As of version 0.6.0, many of the core features are implemented, along with some basic tests and visualizations. The Roadmap shows future plans. Overall, more work is needed to expand and improve the available plots, stabilize the config and data formats, and support platforms other than Linux.

Installation

  1. Install Go (1.21 or later required).
  2. cd
  3. mkdir -p go/src/github.com/heistp
  4. cd go/src/github.com/heistp
  5. git clone https://github.com/heistp/antler
  6. cd antler
  7. make (builds node binaries, installs antler command)

To run antler, the binary must be in your PATH, or the full path must be specified. Typically, you add ~/go/bin to your PATH so you can run binaries installed by Go. Note: if using sudo and the secure_path option is set in /etc/sudoers, either this must be added to that path, or additional configuration is required.

Examples

The examples output is available online here, where you can view the HTML plots and log files. A few samples from that directory:

To run the examples yourself (root required for network namespaces):

cd examples
sudo antler run

All configuration is in the .cue or .cue.tmpl files, and the output is written to the results directory.

Documentation

Antler is currently documented through the examples, and the comments in config.cue. Antler is configured using CUE, so it helps to get familiar with the language, but for simple tests, it may be enough to just follow the examples.

UDP Latency Accuracy Limits

The node and its builtin traffic generators are written in Go. This comes with some system call overhead and scheduling jitter, which reduces the accuracy of the UDP latency results somewhat relative to C/C++, or better yet timings obtained from the kernel or network. The following comparison between ping and irtt gives some idea (note the log scale on the vertical axis):

Ping vs IRTT

While the UDP results are still useful for tests at most Internet RTTs, if microsecond level accuracy is required, external tools should be invoked using the System runner, or the times may be interpreted from pcaps instead.
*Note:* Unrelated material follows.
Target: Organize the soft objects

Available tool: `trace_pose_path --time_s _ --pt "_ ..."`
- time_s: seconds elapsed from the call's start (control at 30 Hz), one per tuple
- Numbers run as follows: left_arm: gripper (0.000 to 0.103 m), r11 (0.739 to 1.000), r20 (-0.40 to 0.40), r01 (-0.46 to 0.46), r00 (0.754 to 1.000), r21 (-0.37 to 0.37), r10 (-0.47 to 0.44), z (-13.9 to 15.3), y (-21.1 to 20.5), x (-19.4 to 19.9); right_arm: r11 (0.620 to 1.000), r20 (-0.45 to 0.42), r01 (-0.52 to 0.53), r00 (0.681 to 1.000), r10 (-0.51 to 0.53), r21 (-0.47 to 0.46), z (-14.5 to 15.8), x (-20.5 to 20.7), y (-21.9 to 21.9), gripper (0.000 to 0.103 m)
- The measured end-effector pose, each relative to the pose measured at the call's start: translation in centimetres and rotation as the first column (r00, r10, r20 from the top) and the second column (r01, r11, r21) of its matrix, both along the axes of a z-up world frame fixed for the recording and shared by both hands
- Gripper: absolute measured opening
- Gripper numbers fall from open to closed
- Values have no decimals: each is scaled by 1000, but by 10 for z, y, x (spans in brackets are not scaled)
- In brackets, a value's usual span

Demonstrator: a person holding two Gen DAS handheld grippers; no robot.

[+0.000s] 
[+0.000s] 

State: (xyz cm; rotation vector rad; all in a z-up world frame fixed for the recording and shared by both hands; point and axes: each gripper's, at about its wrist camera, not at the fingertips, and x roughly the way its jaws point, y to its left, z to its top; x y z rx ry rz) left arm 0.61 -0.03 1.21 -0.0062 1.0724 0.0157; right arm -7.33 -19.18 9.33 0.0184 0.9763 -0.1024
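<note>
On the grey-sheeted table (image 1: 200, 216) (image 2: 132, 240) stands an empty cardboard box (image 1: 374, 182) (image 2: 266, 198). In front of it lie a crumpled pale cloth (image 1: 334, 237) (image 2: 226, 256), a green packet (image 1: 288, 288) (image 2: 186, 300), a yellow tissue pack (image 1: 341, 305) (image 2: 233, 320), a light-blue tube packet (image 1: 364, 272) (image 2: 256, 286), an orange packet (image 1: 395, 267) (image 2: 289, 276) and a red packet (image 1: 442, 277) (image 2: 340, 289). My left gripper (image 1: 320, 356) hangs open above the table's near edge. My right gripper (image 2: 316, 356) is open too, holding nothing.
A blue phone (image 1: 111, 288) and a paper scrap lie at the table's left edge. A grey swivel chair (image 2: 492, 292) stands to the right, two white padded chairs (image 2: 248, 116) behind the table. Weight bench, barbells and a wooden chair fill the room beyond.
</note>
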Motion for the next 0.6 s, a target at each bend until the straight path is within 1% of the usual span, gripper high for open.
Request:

In the future, either the traffic generation or the entire node may be rewritten in another language, if required.

Roadmap

Version 1.0.0
  • undergo security audit
  • secure servers for use on the Internet
  • enhance stream server protocol to ensure streams have completed
  • add runner duration and use that to implement timeouts
  • add an antler init command to create a default project
  • write documentation (in markdown)
Inbox
Features
  • implement traffic generator in C (or rewrite node in Rust)
  • allow writing custom Go templates to generate any plot/report output
  • merge system info and logs into plots
  • add rm command to remove result and update latest symlink
  • add ls command to list results
  • add admin web UI to run a package of tests
  • add node-side compression support for System runner FileData output
  • handle tests both with and without node-synchronized time
  • process pcaps to get retransmits, CE/SCE marks, TCP RTT or other stats
  • add test progress bar
  • add ability to save System Stdout directly to local file
  • add ability to buffer System Stdout to a tmp file before sending as FileData
  • add log command to emit LogEntry's to stdout
  • implement flagForward optimization, and maybe invert it to flagProcess
  • add support for simulating conversational stream protocols
  • add Antler to CUE Unity
  • support MacOS
  • support FreeBSD
Refactoring
  • convert longer funcs/methods to use explicit return values
  • consistently document config in config.cue, with minimal doc in structs
  • replace use of chan any in conn
  • improve semantics for System.Stdout and Stderr
  • find a better way than unions to create interface implementations from CUE
  • consider moving all FileData to gob, for consistency with encoding
Bugs
  • improve poor error messages from CUE, especially under disjunctions
  • figure out why default for #EmitSysInfo:To doesn't work (default-default)

Thanks

A kind thanks to sponsors:

  • NLNet and NGI0 Core
  • NGI Pointer
  • RIPE NCC

and to Jonathan Morton and Rodney Grimes for advice.

NGI SCE Sticker

Documentation

Index

Constants

This section is empty.

Variables

This section is empty.

Functions

func Run

func Run(ctx context.Context, cmd Command) error

Run runs an Antler Command.

Types

type AmbiguousNodeIDError

type AmbiguousNodeIDError struct {
	TestID TestID
	ID     []node.ID
}

AmbiguousNodeIDError is returned when multiple Nodes use the same ID but with different field values.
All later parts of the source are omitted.